Beyond the Static-World: Lifelong Learning for All-in-One Medical Image Restoration
Abstract
All-in-One Medical Image Restoration (MedIR) models offer a promising path towards generalized medical imaging intelligence but face two critical spatiotemporal challenges: 1) Spatial Modality Interference, where conflicting gradients from diverse modalities (e.g., MRI, CT, PET) degrade performance; and 2) a Temporal Static-World Assumption that ignores the continual data streams in real-world clinical settings, leading to catastrophic forgetting.

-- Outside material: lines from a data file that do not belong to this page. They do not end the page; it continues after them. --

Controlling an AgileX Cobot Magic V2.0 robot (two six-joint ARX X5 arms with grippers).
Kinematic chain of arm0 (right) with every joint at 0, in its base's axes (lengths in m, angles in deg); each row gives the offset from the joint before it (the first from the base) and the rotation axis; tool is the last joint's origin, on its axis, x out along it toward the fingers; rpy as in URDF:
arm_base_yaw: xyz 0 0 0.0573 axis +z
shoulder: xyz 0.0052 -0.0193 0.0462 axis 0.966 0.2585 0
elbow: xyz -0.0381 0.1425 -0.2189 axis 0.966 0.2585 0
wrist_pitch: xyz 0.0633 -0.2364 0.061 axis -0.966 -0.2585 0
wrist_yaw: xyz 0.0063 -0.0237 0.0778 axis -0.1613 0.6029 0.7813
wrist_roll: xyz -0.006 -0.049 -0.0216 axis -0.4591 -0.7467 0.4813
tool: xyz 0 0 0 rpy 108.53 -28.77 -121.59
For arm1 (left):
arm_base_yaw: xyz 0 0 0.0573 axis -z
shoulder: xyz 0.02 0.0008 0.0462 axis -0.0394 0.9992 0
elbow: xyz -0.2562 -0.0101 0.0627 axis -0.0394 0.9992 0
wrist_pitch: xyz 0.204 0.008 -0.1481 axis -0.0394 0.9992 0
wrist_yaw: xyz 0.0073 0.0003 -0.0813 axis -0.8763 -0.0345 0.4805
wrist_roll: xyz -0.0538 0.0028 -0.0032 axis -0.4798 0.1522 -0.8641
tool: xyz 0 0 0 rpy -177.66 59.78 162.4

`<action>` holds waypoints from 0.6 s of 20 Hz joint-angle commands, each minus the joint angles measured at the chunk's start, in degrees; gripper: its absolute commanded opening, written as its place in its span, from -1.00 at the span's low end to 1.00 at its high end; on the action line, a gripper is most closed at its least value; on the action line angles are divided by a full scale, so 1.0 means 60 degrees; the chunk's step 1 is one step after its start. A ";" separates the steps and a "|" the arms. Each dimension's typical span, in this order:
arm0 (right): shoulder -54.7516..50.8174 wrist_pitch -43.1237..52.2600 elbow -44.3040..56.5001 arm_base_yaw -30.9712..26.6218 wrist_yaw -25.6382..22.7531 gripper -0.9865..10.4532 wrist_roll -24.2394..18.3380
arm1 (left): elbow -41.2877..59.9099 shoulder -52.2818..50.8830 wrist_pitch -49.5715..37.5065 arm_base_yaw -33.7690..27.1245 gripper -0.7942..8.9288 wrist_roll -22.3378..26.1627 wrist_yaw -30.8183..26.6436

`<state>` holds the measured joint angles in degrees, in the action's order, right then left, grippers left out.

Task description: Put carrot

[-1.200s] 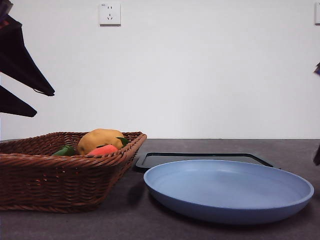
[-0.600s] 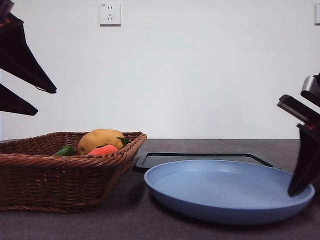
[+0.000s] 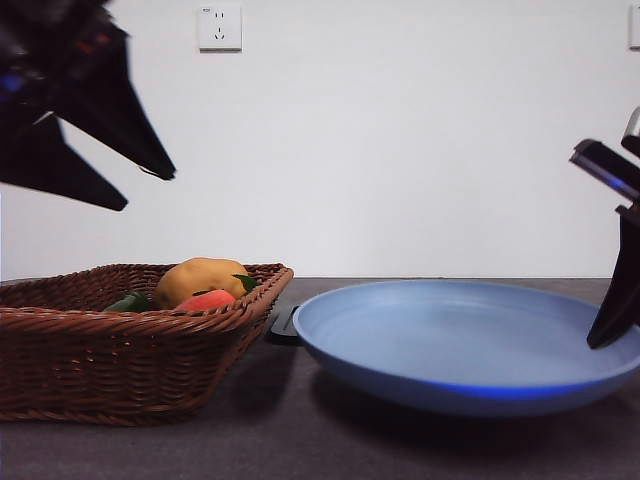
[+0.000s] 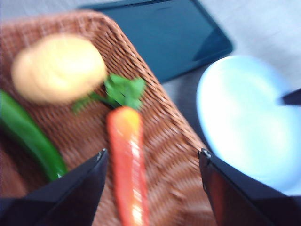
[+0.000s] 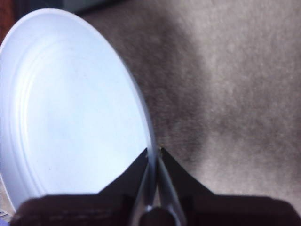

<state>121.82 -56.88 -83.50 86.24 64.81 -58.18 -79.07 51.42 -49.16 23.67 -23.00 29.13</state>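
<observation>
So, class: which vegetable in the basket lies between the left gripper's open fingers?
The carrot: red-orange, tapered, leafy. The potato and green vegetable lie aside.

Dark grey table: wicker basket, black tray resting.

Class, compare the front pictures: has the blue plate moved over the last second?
Yes. The blue plate, held at its rim by the right pincer, has risen off the table and now hides most of the black tray behind it.
</observation>
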 commanded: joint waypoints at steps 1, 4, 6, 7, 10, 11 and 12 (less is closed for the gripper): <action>-0.0182 0.0025 -0.0102 0.0007 0.0007 -0.82 0.0022 | -0.0787 0.0991 0.0463 0.0415 -0.14 0.0980 -0.0903; -0.0291 0.0011 -0.0102 0.0007 0.0007 -0.82 0.0022 | -0.1610 0.2269 0.0787 0.0641 -0.14 0.1330 -0.1290; -0.0291 0.0000 -0.0102 0.0007 0.0007 -0.82 0.0018 | -0.2029 0.3107 0.0936 0.0765 -0.14 0.1333 -0.1290; -0.0291 0.0004 -0.0102 0.0007 0.0007 -0.82 0.0018 | -0.2178 0.3486 0.0969 0.0823 -0.14 0.1344 -0.1308; -0.0291 0.0004 -0.0102 0.0007 0.0004 -0.82 0.0007 | -0.2266 0.4302 0.0878 0.0991 -0.14 0.1348 -0.1300; -0.0291 0.0004 -0.0102 0.0007 -0.0011 -0.82 -0.0029 | -0.2266 0.4495 0.0911 0.1049 -0.14 0.1348 -0.1304; -0.0291 0.0004 -0.0102 0.0007 -0.0022 -0.82 -0.0058 | -0.2266 0.4656 0.0929 0.1107 -0.14 0.1351 -0.1315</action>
<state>119.79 -57.49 -83.50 86.24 64.60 -58.25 -91.90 78.61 -43.46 29.83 -15.61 21.07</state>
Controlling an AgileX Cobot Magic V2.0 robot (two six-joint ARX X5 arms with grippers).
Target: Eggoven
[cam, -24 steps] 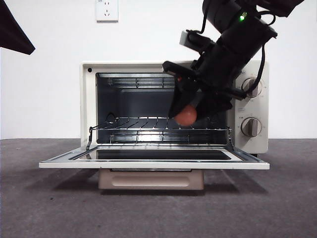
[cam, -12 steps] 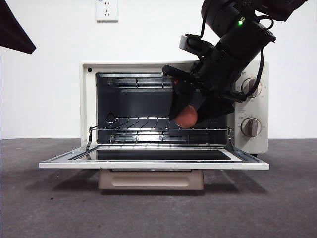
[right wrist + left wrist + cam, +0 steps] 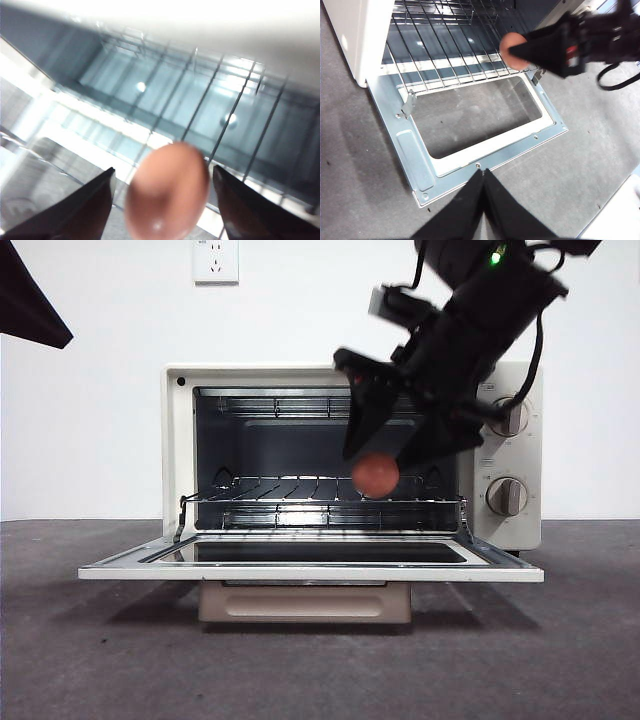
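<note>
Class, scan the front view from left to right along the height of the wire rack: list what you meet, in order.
Oven's cream left wall → bare stretch of wire rack → egg, just below the right pincer → lower knob.

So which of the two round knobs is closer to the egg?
The lower knob on the oven: it sits almost level with the egg. The upper knob is higher, partly behind the right hand.
</note>
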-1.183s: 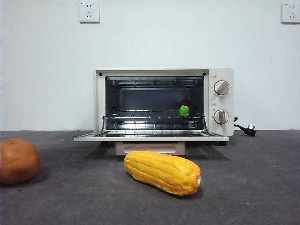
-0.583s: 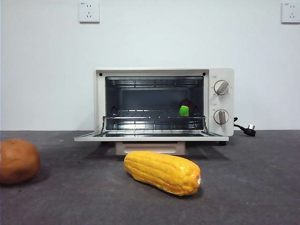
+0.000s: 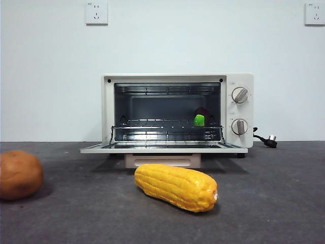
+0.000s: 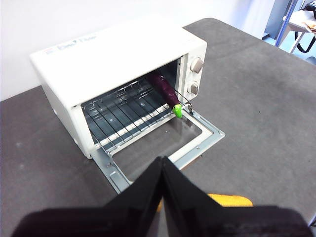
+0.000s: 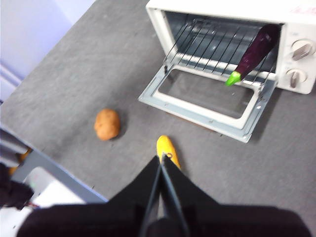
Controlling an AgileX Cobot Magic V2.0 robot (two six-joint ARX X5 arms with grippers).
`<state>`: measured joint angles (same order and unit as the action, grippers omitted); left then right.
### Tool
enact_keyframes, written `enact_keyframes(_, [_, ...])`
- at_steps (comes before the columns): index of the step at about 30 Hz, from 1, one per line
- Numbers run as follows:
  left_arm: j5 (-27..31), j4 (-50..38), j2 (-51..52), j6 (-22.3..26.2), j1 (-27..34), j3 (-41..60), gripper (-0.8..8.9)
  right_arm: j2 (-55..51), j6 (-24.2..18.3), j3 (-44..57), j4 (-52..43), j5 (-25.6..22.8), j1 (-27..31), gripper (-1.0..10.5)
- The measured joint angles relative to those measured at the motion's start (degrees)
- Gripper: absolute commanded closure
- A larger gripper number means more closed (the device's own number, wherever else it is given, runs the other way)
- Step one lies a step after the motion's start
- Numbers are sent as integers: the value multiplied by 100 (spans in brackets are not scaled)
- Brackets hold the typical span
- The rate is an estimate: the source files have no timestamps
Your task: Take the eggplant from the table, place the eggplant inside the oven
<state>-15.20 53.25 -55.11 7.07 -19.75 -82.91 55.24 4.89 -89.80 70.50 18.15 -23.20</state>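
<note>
Even, soft light is falling from overhead in the front view, and the white wall is showing bright without glare. The corn (image 3: 175, 186) and the potato (image 3: 19, 174) are casting faint, short shadows on the desk (image 3: 274, 203). The oven (image 3: 176, 114) cavity is staying dim, its wire rack (image 3: 167, 123) catching small glints. Both wrist views are looking softer: the black fingers (image 4: 148, 190) are blurring close to the lens, the right wrist view is appearing slightly smeared throughout, and the oven's top (image 4: 118, 49) is washing out nearly white.
</note>
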Motion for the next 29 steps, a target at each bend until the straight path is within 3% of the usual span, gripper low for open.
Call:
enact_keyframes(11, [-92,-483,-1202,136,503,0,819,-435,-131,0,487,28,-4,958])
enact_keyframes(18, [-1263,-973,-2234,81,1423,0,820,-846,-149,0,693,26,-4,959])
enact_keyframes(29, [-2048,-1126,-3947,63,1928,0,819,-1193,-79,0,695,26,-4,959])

To address this dual challenge, we propose Resilient On-the-fly Medical Enhancement(ROME), a novel lifelong learning framework governed by a "Disentangle-Optimize-Consolidate" paradigm. ROME first resolves the foundational modality conflict via the Modality-Invariant Disentanglement via Adversarial Balancing(MIDAB) module. It establishes a strategic "adversarial balance" between a "content preservation force" and a "modality erasure force" to optimize a disentangled, unified feature manifold. Building on this stable foundation, the Adaptive Feature Consolidation(AFC) module combats forgetting. AFC dynamically locates an optimal feature consolidation point via a prediction network, enforced by a novel Diversity Loss to ensure robust continuous learning. Experiments demonstrate that ROME not only achieves SOTA performance in static settings but also exhibits superior resilience in rigorous domain-incremental benchmarks, reducing the average catastrophic performance degradation by over 10%.